Aku menjauhkan katana ku dari arahnya. "Eh, oh, anu, maaf. Aku sungguh minta maaf. Aku pikir kau musuh." Ujarku sembari membungkukkan badan ku berulang kali dalam posisi duduk. Dia tersenyum, lalu menggeleng. "Jangan khawatir. Aku sama sekali tidak keberatan dengan kehadiranmu." Ujarnya lembut. Kemudian, dia mengambil sebuah botol kecil dan perban yang tergeletak di sebelah kiri ku tadi.

"Bisa lihatkan tangan kirimu?" Pinta nya. Aku pun menyerongkan sedikit badanku sehingga luka di tangan kiri ku terlihat. Kemudian, dia melepas perban yang aku pakai tadi. Setelah itu, dia membuka botol kecil yang dia genggam tadi. "Ini akan sedikit perih, jadi, sabar dulu, ya?" Ujarnya. Aku membalas dengan anggukan kecil. Perlahan – lahan, dia menumpahkan cairan yang ada di botol kecil itu. Betul sekali, rasa nya amat sangat perih. Aku berusaha menahan suara ringisanku dan membuang muka kearah kananku.

Tak lama, rasa perih itu hilang. Lelaki itu pun melilitkan perban baru di luka ku, sembari berkata, "Baik, sudah beres. Maaf jika tadi sedikit agak kasar." Kasar?
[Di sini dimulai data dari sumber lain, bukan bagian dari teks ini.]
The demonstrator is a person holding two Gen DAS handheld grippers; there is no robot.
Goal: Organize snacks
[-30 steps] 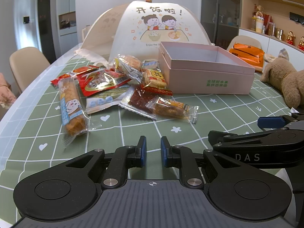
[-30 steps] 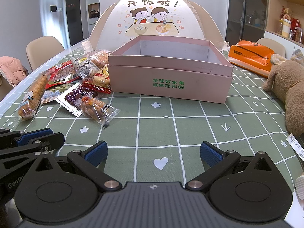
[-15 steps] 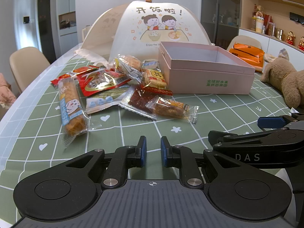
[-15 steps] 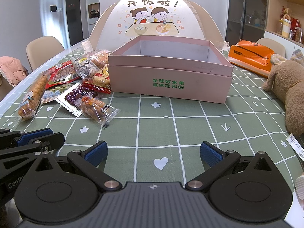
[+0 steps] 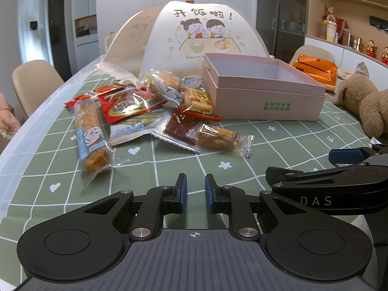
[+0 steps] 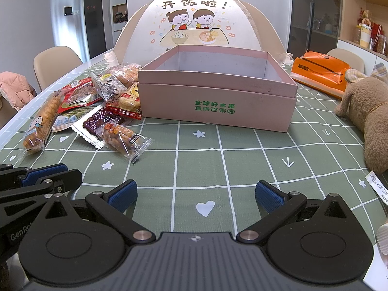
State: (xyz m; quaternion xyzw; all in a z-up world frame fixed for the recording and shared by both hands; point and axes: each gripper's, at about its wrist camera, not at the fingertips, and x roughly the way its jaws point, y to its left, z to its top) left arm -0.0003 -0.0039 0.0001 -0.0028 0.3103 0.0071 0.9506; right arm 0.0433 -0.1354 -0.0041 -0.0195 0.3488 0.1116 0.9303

Yang benar saja. "Santai saja, kau mengobatinya dengan baik dan hati – hati. Sungguh, terima kasih. Maaf aku mengacau gubuk mu dan menggunakan perban tanpa seizinmu." Balasku. Dia buru – buru menggeleng. "Tentu tidak, aku sama sekali tidak keberatan. Aku malah senang melihatmu tidur pulas. Sepertinya perjalanan mu melelahkan, ya?" Tanya nya sembari menyodorkan semangkuk sup hangat. Aku ragu – ragu untuk menerimanya, namun, tatapannya seakan – akan meminta agar aku menerimanya. Mau tak mau, aku pun menerima sup itu dari tangannya.

"Ya, bisa dibilang begitu." Jawabku sambil terkekeh. "Ku mohon, anggap saja seperti rumah sendiri. Aku jarang ditemani seseorang. Jadi, kuharap kamu mau menemaniku sebagai balas budi." Ujarnya tiba – tiba. Aku kembali terkekeh, namun, tak lama menjadi tawa. Dia menatapku heran. "Kamu benar – benar lelaki sederhana. Sepertinya perjalanan ku untuk kedepannya akan menyenangkan. Aku (y/n) Kuronaga. Seorang pengembara." Ujarku sembari menyodorkan tangan kananku meminta untuk bersalaman.

"Kaedehara Kazuha. Seorang pengembara yang mengembara di dampingi angin. Salam kenal dan mohon bantuannya, sobat." Ujarnya sembari menjabat tangan kananku.